§ Task instructions: Exactly the lines starting at the line containing "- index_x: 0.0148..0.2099" and ending at the line containing "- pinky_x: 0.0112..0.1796" are to be written out from the listing below, both included.

§ Information supplied:

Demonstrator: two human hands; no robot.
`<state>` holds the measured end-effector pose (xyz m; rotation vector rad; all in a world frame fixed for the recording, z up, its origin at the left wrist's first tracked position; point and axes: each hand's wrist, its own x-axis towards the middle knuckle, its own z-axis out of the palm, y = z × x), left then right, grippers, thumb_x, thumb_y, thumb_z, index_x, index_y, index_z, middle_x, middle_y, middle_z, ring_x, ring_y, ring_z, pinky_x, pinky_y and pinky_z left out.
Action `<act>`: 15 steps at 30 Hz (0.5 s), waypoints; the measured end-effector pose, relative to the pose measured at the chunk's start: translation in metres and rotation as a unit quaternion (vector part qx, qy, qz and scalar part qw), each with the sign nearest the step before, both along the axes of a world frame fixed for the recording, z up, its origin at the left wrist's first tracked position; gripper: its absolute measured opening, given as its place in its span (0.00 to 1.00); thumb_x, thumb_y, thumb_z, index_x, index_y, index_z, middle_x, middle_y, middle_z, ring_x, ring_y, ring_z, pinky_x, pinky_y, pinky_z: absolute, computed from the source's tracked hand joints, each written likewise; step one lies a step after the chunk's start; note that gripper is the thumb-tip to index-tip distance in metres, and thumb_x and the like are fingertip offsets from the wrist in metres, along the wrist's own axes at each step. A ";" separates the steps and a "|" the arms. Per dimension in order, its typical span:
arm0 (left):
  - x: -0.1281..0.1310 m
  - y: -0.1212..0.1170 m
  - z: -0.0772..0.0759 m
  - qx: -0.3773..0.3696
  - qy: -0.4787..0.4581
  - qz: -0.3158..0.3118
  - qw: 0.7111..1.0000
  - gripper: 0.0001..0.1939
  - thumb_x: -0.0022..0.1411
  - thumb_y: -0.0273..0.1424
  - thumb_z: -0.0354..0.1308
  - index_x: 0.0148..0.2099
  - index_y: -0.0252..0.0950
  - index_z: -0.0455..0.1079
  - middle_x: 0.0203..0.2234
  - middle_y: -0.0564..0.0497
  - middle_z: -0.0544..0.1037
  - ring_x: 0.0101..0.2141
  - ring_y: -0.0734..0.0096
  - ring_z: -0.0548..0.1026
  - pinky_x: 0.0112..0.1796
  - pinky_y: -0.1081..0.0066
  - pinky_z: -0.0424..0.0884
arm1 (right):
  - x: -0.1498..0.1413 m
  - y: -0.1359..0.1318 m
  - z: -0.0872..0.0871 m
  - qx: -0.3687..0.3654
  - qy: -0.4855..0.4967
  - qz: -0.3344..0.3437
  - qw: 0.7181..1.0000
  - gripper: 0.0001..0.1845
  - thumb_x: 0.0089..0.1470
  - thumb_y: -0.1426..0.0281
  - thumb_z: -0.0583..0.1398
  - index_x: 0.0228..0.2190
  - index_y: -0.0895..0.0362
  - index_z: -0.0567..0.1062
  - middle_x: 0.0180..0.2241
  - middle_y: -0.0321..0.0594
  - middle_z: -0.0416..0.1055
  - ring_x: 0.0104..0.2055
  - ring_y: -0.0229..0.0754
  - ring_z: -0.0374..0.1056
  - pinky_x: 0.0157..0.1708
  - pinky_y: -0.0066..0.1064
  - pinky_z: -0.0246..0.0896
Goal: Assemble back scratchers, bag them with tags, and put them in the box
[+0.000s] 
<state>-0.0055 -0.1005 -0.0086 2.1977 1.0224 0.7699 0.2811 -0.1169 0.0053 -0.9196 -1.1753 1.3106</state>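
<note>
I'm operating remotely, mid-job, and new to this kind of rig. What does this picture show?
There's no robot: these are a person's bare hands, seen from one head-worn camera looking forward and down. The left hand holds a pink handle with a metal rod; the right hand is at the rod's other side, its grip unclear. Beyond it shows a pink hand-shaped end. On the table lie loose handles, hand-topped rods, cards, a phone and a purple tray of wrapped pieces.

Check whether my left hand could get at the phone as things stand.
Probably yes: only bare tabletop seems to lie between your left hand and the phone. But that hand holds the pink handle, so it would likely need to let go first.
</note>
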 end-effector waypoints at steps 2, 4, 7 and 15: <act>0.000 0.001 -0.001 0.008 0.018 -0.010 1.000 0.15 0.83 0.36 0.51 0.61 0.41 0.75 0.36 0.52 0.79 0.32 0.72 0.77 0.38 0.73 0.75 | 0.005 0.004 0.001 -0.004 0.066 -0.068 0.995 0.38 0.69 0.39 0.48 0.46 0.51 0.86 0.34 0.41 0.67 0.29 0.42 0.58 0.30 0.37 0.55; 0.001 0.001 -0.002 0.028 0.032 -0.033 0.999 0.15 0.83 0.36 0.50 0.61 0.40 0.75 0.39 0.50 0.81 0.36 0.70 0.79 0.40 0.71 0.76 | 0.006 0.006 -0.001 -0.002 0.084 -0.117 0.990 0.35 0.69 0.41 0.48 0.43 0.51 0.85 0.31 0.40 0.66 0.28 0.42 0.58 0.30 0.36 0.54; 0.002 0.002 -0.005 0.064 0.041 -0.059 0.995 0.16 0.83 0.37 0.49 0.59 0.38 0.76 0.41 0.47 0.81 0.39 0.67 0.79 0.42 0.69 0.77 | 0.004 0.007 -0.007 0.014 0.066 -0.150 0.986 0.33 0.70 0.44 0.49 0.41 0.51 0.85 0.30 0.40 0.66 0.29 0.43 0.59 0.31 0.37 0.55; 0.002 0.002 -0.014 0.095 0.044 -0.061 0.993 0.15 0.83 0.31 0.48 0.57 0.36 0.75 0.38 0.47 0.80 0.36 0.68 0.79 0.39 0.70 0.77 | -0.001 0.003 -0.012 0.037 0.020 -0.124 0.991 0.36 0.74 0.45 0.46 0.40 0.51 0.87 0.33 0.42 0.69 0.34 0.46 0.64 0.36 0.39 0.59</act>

§ Answer space:
  - index_x: 0.0148..0.2099
  - index_y: -0.0252..0.0950
  - index_z: -0.0455..0.1079
  - middle_x: 0.0203..0.2234
  - middle_y: -0.0564..0.0497
  - middle_z: -0.0544..0.1037
  - ring_x: 0.0101..0.2141
  - ring_y: -0.0734..0.0096
  - ring_z: -0.0548..0.1026
  - pinky_x: 0.0112..0.1796

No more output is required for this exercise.